Bij echt keramiek bak je klei in de oven op 1200 graden, dan verhard het product. Dat kan bij hout natuurlijk niet. Ons proces om Kerloc te maken is wel eenzelfde soort proces. Wij gebruiken mineralen om de houtdraden te verharden. Houtvezels zijn flexibel. Dat maken we door een scheikundige werking van mineralen hard. Mineralen worden gedolven om het te krijgen, dus daar wil je uiteindelijk vanaf. Dat heeft een impact op ons product, maar voor nu hebben we het nog nodig. We blijven ons ontwikkelen zodat we hopelijk ook dat proces volledig op een duurzame manier kunnen gebruiken.”
Onbekend maakt onbemind, is ook van toepassing op de bouw. De bouw is traditioneel. Een architect wil iedere keer iets nieuws of iets unieks ontwikkelen. Dat is een beetje de signature qua vormgeving, maar ga je kijken naar de materialen dan zijn het bijna altijd dezelfde materialen die gebruikt worden.
Alexander: “Wij hebben goede gesprekken met architecten, projectontwikkelaars, met overheden en ook met corporaties en gemeenten. Die zijn allemaal enthousiast. We merken wel dat de aannemer conservatiever is. Nieuwe producten kosten tijd om te leren hoe er mee om te gaan en om te begrijpen hoe het toegepast kan worden. Dit komt uiteindelijk wel goed. Het totale proces kost gewoon tijd.
Ik vind het persoonlijk mooi om in dat hele proces een bijdrage te kunnen leveren. Dat ik, als persoon, en als bedrijf bij kan dragen dat de bouw duurzamer en bewuster wordt.”

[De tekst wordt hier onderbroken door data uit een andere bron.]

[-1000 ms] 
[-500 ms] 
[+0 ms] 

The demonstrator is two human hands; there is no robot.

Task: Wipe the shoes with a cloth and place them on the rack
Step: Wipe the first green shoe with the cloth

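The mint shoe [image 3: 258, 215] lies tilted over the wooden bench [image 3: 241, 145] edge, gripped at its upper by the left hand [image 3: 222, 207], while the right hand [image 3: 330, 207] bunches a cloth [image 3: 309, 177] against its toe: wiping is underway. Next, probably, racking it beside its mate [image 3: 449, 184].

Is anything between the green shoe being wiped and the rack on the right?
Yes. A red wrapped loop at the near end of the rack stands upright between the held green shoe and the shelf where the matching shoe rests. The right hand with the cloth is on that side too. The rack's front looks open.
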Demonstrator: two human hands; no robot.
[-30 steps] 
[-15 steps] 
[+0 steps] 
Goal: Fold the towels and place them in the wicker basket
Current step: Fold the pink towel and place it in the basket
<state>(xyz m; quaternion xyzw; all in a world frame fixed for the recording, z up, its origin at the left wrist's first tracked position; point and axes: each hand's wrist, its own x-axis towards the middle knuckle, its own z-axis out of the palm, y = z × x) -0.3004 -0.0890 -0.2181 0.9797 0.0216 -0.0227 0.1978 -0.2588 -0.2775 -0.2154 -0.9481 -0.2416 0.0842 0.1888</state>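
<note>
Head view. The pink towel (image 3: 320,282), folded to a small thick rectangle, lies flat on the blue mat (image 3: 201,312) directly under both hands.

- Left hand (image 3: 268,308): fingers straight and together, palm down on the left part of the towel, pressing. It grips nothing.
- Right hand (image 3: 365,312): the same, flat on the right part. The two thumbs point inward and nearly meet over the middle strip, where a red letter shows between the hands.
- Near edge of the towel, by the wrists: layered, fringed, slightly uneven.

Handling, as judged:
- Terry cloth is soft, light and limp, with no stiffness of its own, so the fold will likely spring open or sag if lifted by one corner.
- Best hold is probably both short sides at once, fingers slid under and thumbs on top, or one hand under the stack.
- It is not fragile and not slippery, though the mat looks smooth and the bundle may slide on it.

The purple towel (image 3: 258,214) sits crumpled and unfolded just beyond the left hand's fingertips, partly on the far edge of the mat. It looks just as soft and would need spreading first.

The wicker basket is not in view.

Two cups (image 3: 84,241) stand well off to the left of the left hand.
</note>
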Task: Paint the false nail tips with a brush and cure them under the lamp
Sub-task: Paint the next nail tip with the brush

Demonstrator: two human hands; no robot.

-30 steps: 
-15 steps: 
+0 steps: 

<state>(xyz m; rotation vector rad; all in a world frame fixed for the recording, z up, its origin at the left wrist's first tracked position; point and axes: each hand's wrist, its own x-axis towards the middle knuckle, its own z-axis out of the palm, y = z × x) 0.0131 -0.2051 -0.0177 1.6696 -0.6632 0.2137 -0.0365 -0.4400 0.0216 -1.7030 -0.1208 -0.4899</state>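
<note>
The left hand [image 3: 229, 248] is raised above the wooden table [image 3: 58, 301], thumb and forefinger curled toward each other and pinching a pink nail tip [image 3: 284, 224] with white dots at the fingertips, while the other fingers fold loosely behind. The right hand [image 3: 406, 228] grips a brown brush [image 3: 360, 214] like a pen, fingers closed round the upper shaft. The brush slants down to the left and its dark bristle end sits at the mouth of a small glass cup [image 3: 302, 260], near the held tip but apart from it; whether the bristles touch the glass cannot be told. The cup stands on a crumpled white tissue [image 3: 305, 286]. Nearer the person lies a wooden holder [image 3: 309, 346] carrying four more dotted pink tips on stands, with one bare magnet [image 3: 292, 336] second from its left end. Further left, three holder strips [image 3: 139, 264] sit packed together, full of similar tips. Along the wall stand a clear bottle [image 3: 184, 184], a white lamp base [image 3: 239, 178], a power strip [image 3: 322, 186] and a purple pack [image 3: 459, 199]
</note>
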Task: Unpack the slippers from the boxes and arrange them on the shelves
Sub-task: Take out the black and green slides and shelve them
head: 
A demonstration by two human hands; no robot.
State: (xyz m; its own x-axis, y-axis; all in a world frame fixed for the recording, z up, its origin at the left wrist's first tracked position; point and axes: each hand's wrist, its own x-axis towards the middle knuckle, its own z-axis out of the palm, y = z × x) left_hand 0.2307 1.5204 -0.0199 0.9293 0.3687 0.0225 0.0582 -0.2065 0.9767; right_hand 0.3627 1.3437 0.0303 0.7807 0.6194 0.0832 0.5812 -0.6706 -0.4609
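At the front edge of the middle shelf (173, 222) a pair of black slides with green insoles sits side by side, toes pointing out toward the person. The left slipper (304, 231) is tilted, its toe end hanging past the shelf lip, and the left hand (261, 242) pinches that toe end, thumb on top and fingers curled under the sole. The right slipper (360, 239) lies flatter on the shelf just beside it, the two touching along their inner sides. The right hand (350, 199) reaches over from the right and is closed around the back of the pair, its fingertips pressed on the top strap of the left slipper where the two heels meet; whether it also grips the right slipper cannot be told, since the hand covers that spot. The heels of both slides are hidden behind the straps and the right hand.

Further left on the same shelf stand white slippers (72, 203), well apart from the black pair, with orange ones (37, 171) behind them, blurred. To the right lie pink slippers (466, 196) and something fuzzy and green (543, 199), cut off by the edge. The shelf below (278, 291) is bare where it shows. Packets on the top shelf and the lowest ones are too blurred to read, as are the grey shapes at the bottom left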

Wat maakt Kerloc 100% circulair?
Door het duurzame karakter (50+ jaar) gaat het langer mee dan een technische of economische levensduur van een object, waardoor het geschikt is voor demontage en her te gebruiken middels remontage.
De gebruikte platen kunnen teruggenomen worden en (volledig en oneindig binnen eigen productieproces) hergebruikt worden bij de productie van nieuwe Kerloc gevelbekleding.
Restafval bij ons productieproces is geen afval, omdat ook het restafval hergebruikt wordt bij de productie van nieuwe Kerloc gevelbekleding. In tegenstelling tot traditionele gevelbekleding maakt dit Kerloc tot een volwaardig circulair alternatief.